# Task to carry out:
Pick out every line of the entries below where "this" occurs, and copy those lines.

# Available records:
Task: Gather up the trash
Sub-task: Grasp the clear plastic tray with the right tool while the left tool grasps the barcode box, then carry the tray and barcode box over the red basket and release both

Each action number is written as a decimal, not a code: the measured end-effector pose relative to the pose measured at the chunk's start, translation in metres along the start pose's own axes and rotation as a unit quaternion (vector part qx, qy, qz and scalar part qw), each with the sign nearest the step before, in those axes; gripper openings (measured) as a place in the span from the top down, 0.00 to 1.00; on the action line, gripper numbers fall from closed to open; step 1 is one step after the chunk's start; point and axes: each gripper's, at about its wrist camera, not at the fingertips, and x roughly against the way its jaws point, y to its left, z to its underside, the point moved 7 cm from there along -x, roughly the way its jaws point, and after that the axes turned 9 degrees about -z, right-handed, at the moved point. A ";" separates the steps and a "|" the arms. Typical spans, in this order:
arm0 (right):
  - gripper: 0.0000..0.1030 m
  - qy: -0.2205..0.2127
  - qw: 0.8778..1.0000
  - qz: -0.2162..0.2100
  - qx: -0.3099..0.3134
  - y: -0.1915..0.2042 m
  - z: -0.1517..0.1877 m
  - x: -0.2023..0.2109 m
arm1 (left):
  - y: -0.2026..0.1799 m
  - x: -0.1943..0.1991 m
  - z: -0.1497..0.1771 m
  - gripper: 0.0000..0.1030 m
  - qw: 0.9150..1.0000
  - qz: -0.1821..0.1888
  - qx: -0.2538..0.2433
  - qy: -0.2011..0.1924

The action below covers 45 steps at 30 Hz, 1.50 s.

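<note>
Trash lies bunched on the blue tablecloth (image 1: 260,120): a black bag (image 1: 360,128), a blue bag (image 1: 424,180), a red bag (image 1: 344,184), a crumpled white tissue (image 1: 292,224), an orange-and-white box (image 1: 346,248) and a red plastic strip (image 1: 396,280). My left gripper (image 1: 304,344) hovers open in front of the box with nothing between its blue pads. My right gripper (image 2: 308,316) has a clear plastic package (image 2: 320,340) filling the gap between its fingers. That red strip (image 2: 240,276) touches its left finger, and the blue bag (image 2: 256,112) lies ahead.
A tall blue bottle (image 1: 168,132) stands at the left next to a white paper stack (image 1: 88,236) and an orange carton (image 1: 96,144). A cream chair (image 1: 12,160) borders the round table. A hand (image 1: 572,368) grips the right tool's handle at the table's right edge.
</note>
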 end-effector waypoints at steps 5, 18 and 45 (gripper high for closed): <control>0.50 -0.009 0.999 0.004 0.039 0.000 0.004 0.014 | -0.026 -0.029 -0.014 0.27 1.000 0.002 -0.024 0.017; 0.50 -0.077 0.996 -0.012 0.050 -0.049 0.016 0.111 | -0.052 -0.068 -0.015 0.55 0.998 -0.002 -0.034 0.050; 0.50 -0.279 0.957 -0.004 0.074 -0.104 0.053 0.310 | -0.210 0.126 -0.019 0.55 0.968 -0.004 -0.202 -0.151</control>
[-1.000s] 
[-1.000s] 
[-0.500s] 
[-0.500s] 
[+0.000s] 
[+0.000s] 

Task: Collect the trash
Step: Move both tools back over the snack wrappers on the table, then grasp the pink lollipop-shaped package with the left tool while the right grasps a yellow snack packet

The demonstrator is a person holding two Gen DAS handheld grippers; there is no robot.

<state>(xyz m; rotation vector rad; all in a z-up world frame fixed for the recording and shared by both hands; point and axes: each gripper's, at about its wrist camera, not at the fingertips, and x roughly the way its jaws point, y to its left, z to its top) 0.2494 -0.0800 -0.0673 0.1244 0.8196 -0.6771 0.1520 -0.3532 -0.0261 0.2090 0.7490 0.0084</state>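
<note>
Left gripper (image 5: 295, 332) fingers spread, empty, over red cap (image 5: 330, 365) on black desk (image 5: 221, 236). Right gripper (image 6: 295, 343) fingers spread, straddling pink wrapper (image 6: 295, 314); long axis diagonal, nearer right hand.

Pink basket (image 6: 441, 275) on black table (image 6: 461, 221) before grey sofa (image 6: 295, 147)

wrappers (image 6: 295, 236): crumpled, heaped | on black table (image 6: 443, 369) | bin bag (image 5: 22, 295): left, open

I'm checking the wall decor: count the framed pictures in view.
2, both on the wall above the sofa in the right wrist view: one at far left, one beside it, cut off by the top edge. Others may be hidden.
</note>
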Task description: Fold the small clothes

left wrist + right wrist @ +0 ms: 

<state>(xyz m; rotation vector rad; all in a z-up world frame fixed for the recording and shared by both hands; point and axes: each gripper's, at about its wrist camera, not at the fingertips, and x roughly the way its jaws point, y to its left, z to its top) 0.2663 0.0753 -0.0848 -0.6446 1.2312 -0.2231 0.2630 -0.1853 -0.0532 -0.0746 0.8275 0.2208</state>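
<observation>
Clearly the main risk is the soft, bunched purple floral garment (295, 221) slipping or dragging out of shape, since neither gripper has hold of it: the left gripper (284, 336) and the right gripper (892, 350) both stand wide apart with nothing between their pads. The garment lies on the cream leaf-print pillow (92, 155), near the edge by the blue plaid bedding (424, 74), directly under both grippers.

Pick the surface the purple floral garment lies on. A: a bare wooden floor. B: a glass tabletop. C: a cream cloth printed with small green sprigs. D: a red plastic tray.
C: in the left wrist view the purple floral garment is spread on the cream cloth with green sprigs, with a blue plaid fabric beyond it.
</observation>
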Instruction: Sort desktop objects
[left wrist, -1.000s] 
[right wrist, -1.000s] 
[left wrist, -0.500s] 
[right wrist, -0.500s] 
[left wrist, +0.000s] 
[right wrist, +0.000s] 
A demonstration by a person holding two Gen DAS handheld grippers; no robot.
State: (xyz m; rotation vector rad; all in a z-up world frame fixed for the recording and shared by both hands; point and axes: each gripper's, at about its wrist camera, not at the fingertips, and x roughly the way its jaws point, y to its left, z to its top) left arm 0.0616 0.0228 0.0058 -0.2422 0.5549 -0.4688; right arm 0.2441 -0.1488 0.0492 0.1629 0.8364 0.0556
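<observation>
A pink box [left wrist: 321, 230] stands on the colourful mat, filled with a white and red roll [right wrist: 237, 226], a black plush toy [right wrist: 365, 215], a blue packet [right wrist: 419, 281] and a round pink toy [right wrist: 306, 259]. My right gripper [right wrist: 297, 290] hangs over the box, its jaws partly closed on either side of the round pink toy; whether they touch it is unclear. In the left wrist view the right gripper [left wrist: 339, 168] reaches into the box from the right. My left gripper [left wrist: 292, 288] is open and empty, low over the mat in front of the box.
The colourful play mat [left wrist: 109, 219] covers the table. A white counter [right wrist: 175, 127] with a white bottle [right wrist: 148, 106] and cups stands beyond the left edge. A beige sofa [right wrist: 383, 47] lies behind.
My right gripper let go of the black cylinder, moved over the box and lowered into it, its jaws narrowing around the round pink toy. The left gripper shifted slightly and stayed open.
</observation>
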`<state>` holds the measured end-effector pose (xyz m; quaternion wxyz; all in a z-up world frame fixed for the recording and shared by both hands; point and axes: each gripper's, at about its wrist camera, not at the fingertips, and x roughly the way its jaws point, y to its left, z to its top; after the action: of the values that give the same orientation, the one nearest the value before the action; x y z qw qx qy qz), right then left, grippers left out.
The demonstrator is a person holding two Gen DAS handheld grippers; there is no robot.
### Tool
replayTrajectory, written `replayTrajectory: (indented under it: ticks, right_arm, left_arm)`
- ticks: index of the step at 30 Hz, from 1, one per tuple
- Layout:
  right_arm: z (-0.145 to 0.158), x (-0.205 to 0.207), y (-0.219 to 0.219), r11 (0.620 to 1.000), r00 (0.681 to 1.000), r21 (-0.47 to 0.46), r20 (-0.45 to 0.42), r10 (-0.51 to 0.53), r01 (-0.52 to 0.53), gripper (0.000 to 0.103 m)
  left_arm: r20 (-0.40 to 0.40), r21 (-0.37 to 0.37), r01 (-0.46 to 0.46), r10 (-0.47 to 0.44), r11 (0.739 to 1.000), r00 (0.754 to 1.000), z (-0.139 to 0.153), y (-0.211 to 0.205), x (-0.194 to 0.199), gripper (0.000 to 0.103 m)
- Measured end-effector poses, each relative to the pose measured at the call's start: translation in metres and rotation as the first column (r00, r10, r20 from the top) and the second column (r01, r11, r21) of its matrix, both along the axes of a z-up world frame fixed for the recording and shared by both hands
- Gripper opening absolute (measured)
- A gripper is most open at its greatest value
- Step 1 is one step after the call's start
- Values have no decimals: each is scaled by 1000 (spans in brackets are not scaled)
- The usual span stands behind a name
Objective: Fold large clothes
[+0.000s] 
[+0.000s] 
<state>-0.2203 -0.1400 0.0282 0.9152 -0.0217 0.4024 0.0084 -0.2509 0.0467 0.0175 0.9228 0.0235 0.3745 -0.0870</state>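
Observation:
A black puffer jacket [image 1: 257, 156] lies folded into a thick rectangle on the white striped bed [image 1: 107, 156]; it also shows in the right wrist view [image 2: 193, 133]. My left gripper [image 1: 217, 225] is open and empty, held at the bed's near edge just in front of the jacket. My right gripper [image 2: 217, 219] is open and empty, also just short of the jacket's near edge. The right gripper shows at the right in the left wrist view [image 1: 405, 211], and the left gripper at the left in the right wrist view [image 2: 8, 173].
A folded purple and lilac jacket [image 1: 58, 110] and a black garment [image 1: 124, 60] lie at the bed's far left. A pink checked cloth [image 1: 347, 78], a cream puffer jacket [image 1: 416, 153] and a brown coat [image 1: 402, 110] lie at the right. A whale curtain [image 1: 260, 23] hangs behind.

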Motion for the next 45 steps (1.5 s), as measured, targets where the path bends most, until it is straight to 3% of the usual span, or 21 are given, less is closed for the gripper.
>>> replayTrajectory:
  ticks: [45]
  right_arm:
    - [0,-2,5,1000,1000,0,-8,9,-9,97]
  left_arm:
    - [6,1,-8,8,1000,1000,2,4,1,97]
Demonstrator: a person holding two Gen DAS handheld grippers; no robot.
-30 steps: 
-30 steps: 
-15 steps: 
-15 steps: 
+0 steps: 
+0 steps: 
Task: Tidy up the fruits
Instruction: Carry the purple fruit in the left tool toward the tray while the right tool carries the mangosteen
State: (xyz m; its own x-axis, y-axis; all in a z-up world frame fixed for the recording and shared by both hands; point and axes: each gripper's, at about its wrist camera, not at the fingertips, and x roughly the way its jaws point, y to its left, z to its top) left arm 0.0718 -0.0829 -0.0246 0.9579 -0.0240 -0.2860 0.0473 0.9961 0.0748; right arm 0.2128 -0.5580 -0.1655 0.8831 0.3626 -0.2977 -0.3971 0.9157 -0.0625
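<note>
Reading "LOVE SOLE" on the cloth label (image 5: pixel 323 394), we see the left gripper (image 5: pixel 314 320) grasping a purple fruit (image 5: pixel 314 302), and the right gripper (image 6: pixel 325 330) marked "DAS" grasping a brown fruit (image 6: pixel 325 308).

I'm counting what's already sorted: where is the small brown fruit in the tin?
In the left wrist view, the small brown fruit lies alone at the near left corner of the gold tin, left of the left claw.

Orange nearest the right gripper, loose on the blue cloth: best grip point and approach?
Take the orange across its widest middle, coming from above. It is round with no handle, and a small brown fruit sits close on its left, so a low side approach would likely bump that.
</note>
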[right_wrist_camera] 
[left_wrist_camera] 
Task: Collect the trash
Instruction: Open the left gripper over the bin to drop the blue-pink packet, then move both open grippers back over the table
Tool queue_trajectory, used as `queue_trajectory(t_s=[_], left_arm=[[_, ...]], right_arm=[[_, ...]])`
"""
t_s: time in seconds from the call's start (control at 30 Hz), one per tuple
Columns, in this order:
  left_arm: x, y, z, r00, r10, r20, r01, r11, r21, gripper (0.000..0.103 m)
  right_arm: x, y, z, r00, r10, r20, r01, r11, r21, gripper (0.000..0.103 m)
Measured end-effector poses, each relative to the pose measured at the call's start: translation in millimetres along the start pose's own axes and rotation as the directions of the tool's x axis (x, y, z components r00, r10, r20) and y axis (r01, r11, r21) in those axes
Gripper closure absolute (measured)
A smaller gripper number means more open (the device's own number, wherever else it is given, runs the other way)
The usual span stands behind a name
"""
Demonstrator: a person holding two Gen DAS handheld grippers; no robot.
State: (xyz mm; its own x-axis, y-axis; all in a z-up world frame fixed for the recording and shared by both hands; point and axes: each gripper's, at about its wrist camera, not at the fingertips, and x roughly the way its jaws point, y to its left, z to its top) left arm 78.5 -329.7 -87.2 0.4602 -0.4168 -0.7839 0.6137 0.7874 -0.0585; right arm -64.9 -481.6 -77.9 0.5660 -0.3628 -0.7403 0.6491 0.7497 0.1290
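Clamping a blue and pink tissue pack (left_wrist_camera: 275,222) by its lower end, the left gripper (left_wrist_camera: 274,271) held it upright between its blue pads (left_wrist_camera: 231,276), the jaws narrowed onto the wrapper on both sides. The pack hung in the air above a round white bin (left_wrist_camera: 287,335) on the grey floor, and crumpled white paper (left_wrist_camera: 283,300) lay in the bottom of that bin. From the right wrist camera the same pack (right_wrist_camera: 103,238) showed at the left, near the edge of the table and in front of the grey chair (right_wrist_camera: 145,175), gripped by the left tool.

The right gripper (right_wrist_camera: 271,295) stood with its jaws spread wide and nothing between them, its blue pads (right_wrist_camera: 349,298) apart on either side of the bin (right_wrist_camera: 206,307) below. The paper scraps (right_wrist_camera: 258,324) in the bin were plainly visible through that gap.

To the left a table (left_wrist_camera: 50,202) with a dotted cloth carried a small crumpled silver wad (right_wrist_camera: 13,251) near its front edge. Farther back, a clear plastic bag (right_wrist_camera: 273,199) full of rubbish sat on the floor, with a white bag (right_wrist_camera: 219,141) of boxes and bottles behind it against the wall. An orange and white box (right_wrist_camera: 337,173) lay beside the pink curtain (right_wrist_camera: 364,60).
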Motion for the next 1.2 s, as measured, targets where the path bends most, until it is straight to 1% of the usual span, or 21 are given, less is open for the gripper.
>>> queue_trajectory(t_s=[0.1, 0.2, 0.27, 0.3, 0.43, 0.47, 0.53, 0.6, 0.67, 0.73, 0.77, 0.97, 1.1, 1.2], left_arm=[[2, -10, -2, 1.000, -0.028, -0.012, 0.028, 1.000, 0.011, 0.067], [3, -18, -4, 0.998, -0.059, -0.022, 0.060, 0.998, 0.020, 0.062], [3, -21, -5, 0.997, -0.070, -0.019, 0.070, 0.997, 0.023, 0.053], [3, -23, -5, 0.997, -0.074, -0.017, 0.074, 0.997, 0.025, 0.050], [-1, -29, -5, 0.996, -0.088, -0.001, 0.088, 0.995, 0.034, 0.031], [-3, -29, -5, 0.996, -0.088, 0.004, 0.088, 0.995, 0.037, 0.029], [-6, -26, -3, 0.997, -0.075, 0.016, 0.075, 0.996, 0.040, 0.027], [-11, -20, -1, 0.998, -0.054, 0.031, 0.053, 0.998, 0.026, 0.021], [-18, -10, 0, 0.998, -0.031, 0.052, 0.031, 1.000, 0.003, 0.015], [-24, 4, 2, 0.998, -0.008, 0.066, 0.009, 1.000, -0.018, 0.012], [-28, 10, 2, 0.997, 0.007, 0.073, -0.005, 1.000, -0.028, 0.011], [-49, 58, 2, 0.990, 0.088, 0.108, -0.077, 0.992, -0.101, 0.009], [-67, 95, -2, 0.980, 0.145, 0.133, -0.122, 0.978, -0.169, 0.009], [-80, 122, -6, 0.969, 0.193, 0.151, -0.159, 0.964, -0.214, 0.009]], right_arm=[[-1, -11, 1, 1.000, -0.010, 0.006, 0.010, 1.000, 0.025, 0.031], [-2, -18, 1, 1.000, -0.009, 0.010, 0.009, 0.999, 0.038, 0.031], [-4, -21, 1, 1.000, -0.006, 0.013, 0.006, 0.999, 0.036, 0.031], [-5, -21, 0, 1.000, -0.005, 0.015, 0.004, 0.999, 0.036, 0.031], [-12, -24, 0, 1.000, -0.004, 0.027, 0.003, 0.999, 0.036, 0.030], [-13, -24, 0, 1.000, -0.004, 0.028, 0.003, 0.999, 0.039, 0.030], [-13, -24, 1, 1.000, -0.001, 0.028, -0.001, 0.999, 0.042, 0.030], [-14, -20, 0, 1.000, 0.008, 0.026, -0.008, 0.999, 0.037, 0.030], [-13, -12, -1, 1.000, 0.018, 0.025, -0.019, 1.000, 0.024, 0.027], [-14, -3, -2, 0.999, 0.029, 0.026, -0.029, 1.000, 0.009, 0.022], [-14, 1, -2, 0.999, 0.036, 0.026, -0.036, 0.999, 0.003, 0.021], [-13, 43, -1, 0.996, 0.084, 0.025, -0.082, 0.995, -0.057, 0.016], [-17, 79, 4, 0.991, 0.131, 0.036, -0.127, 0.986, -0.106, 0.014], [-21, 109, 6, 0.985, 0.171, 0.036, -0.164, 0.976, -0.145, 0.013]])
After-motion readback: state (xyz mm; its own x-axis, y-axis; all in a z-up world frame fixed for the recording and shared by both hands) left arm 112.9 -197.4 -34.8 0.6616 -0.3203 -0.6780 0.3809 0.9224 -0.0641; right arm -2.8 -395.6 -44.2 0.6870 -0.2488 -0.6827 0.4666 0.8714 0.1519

# Answer for the task:
Each action number is written as a decimal, not a code: the measured end-effector pose relative to the pose measured at the chunk's start, translation in metres along the start pose's own axes and rotation as a unit quaternion (vector part qx, qy, qz and scalar part qw), each with the sign nearest the step before, in those axes; gripper openings (measured) as a place in the span from the top down, 0.00 to 1.00; on the action line, gripper numbers fall from closed to open; step 1 is one step after the chunk's start; point and axes: each gripper's, at about its wrist camera, not at the fingertips, and x roughly against the way its jaws point, y to its left, z to its underside, the point moved 7 cm from there along -x, roughly the way its jaws point, and after that the axes turned 9 degrees about -z, right-handed, at the moved point. A ";" separates the steps and a "|" the arms. Typical spans, in this order:
Columns, in this order:

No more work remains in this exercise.